Follicular Thyroid Cancer Diagnosis

When the thyroid care team suspects thyroid cancer, they may perform several different types of tests to confirm the diagnosis and determine whether the cancer has spread. These tests may include:

  • A physical exam
  • An ultrasound
  • Blood tests to look at thyroid hormone levels or tumor marker levels
  • A biopsy to sample a piece of the thyroid nodule and examine it under a microscope
  • A computed tomography (CT) scan or a positron emission tomography (PET) scan to determine whether the cancer has spread to other areas of the body

Not every type of test will be used for every patient. Examining the cells under a microscope after a biopsy and/or surgery is the primary way to confirm a diagnosis of follicular thyroid cancer.

Follicular Thyroid Cancer Treatment

Treatment options available for follicular thyroid cancer depend on the stage of the cancer when diagnosed. They include those listed below.

Surgery: Depending on the size and spread of the tumor, all or part of the thyroid may be surgically removed (total or partial thyroidectomy).

Radioactive iodine therapy (RAI): The thyroid gland absorbs iodine. Doctors may give patients a dose of radioactive iodine, which will be absorbed by the thyroid and thyroid cancer cells to destroy them with minimal impact on the rest of the body. This may destroy thyroid tissue that was missed during surgery or cancer cells that spread to nearby lymph nodes.

Radiation therapy: For patients whose thyroid cancer has metastasized, high-energy X-rays may be used to target and destroy tumors in the bones and soft tissues where they might have spread.

Targeted therapy: These oral drugs specifically target mutations or fusions within the cancer cell that help it to develop cancerous properties. These drugs may block proteins that help cancer cells grow.

For follicular cancer, different types of targeted drugs may be used. These treatments are typically considered if there’s evidence of metastatic disease or imminently threatening disease not otherwise amenable to local control, surgery or other approaches.

Before starting these treatments, a comprehensive molecular analysis on the tumor tissue is essential, which helps in selecting the appropriate targeted therapy type, which may include multikinase inhibitors, BRAF inhibitors, RET inhibitors, TRK inhibitors and ALK inhibitors.

Immunotherapy: Immunotherapy medications are administered as infusions, typically as second-line treatments if the initial targeted therapies are failing.
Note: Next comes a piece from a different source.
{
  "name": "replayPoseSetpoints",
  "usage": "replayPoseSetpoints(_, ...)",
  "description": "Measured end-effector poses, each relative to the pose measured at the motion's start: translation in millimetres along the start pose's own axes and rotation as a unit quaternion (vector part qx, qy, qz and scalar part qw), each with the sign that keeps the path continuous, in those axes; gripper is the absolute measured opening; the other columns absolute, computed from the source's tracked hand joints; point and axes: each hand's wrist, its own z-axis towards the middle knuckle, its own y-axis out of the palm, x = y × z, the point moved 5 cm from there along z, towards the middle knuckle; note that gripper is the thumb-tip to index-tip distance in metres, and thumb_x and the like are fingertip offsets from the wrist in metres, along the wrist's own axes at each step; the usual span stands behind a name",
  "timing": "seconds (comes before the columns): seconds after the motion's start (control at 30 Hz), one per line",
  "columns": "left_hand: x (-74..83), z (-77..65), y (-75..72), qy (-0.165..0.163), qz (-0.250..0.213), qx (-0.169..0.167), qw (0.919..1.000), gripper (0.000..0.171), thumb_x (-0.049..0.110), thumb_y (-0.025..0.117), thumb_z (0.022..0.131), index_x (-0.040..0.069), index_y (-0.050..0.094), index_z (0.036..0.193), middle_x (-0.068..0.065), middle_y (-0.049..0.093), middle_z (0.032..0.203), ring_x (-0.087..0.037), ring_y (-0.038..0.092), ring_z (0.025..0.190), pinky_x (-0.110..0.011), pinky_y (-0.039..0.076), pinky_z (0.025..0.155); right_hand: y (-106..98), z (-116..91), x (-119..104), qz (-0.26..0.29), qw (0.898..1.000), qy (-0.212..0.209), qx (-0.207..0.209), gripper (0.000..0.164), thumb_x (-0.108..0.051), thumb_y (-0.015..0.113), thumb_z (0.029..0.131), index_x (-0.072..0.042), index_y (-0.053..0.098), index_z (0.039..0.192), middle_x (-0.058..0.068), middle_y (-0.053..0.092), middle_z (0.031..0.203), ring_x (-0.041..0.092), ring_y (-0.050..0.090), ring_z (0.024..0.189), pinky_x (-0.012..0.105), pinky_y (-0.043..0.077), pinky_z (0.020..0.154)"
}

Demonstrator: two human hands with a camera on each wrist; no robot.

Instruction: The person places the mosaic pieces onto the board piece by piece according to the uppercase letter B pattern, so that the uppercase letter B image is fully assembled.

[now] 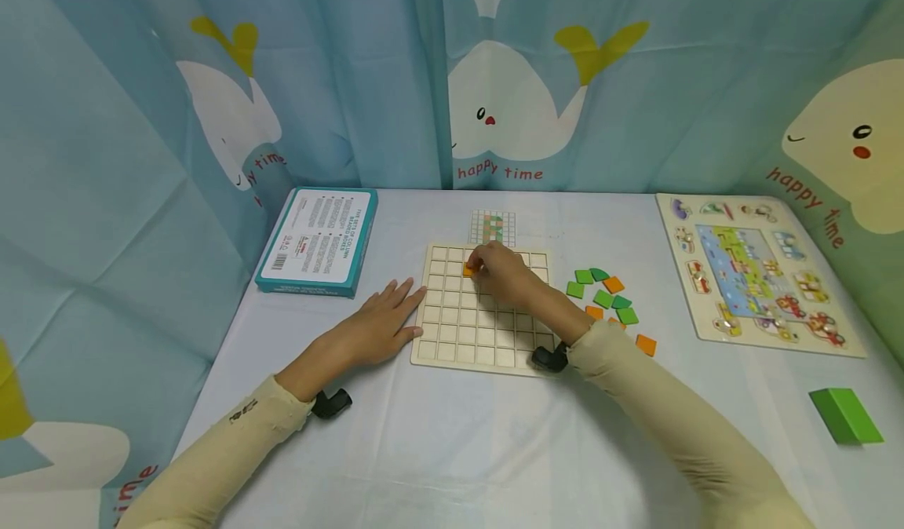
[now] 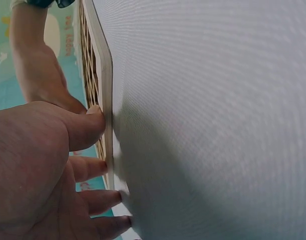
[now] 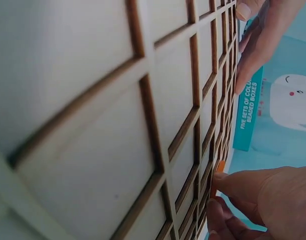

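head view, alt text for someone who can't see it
A person's right hand pinches an orange tile at a gridded wooden board, while the left hand rests at the board's left edge. Green and orange pieces lie right of the board, a patterned card beyond it, a teal box to its left, a picture puzzle and green block at far right.

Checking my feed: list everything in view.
grid board: one, beige, centre
card: one, multicoloured, beyond board
held tile: one, orange, at board
loose tiles: ten visible, green and orange, board's right
box: one, teal and white, left
puzzle: one, multicoloured, far right
block: one, green, near right
table: one, white, underneath
curtain: count unclear, blue, behind
wrist devices: two, black, wrists
sleeves: two, beige, forearms
left hand: one, board's left edge
right hand: one, pinching tile
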Motion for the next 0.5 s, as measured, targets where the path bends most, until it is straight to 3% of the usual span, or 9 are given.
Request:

Chemotherapy: Drugs that destroy or stop the growth of cancer cells may be used to help stop tumors from progressing.

Follicular Thyroid Cancer Survival Rate

Follicular cancer survival rates are estimates based on the percentage of patients with the same stage of cancer who were still alive five years or more after their cancer diagnosis. They are based on outcomes of a large number of people in the past. These rates may give patients and providers an idea about how successful treatment might be, but they do not predict how an individual patient will fare.

The American Cancer Society reports that the five-year relative survival rate for follicular thyroid cancer is:

  • More than 99.5% for patients with cancer that has not spread outside the thyroid
  • 98% if cancer has spread to nearby areas
  • 67% if cancer has metastasized to distant areas of the body

Patients and their families should be aware that thyroid cancer treatments are improving over time. Clinical trials are being conducted, which may lead to even more potential treatments for advanced cancers than were available in the past.